Esta paciência para com o obscuro sentido de nossas vidas é atípica em uma época como a nossa, marcada pela impaciência com o vazio da vida. Fingimos que sabemos o sentido de nossas vidas, vendo-o como sendo o "avanço" ou o "progresso" técnico, ético e social. Para cada avanço, um afeto se esvazia sob o dilaceramento das relações (burocratizadas) que se dissolvem no ar. Os afetos e não as ideias nos humanizam, e afetos não são passíveis de uma geometria do útil.
É exatamente da inutilidade dos afetos que fala Tchekhov em peças como "Tio Vânia" ou "Três Irmãs", nas quais as pessoas são tragadas pelos avassaladores detalhes da vida numa marcha cega em direção ao desperdício da sensibilidade humana.

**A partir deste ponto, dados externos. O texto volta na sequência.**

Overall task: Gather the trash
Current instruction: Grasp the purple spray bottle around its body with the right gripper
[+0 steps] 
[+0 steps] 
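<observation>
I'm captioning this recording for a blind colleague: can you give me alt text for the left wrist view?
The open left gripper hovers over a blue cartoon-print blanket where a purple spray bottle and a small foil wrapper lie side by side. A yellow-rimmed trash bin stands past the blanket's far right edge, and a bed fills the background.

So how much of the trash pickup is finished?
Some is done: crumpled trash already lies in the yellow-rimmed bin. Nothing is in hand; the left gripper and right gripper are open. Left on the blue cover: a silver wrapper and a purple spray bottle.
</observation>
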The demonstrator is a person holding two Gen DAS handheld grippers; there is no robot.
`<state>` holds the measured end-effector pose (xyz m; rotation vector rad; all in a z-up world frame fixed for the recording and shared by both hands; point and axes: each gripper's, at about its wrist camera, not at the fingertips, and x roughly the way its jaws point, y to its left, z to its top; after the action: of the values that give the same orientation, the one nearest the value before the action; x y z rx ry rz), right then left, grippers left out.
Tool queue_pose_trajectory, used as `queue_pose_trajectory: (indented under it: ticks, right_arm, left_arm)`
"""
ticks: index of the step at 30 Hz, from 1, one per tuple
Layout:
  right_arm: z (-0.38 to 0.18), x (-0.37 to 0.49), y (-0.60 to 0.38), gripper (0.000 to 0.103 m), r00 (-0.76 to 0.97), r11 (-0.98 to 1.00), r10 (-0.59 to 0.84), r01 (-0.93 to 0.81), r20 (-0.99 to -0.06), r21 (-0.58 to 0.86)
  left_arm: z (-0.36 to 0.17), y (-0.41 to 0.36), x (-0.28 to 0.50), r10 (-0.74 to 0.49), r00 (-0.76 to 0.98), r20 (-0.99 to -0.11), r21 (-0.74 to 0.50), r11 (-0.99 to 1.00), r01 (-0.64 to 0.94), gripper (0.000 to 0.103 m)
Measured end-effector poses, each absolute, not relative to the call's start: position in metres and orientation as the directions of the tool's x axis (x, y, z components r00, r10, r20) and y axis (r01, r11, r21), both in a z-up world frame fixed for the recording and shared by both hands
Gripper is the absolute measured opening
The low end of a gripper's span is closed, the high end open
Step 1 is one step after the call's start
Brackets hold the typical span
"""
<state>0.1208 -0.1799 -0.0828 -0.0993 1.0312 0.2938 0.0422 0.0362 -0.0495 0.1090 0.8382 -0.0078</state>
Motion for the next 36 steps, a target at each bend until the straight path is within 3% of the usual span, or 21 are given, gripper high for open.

Na peça "A Gaivota", uma infeliz gaivota abatida torna-se metáfora de todo o drama: assim como é abatida uma gaivota (pelo diletante desejo humano da caça), somos todos abatidos ao longo da vida, por diletantismo do destino.
Entretanto, que os tolinhos de plantão não pensem que um grande anatomista da alma humana como Tchekhov pensaria bobagens como "se não matarmos gaivotas o mundo será melhor".
É no confronto com as contradições internas da sua obra que podemos perceber que Tchekhov não era um "tolinho progressista" que acreditava numa humanidade higienizada de suas misérias morais.
No conto "O Homem Extraordinário", um homem insuportavelmente honesto, reto e justo (o "insuportável" fica por conta da fala de sua esposa na agonia do parto) destrói a possibilidade da vida cotidiana, em nome de uma vida absolutamente ética: sem luxos, sem desperdício, sem abusos.
Este homem extraordinário dificilmente abateria gaivotas por diletantismo, mas, no lugar do diletantismo da caça, ele asfixiaria a respiração humana sob a caricatura morta de uma vida corretíssima.
No "Jardim das Cerejeiras", uma família da pequena aristocracia rural russa empobrecida, dona de uma propriedade com um jardim de cerejeiras, perde a posse das terras para um descendente de servos, agora livre, burguês e crente no futuro. No lugar deste velho e inútil jardim será construído um loteamento de férias para a "classe média" vir com seu direito brega à felicidade e seu amor ao "futuro".
Pois é ele, o habitante brega desses loteamentos, o herdeiro da Terra e dele será o reino dos céus.